You have, like really made me well think n stuff. Actually – you make a very interesting point. These ‘filler’ words do give us time to think when we pray. Often people use them when they are newer to praying because it reflect their nervousness in the presence of greatness. For my own part, I prefer to pause in silence rather than fill with words when trying to pray. That said – people who speak for a living often have an ambivalent relationship with silence – see ‘scared of the silence’ – http://bit.ly/9s7qsI

30 09 2010
Edge

Encouraging people to reduce their use of filler words is probably a good thing. I suspect some filler words would be really useful if we could just find the right place for them though.
So maybe another approach is to encourage people to recycle their filler words by donating them to someone who could make use of them?
I would like to kick things off by donating this ‘urm’ to anyone who can use it to better effect than it is currently being employed here…
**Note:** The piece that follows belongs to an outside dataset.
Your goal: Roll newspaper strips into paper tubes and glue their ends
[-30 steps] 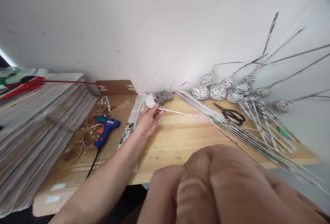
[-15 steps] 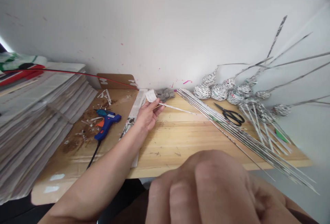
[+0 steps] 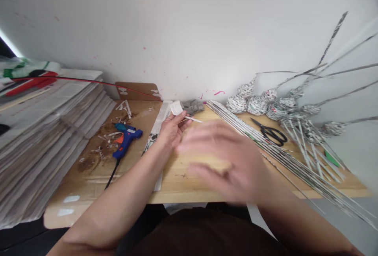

Footnote: “… currently being” = tautology. Yikes! It’s a minefield.

4 10 2010
James Harvey

Ruth here, I am totally with you on this one….I scream inside the amount of ‘filler prayers’ we do….Its great to hear people pray but often its repeative and so unneccessary…sometimes I think we are afraid of silence and the simple words.

4 10 2010
Kevin

Indeed! And every now and then it makes me glad to be (and don’t tell anyone this) part of a church that uses prayers people have thought about in advance. We call it liturgy and it can have a bad name – rightly so sometimes – but often it is great pray something meaningful, brief, and coherent that has been developed over hundreds of years of people praying. I’ll go now before my baptist roots start quivering.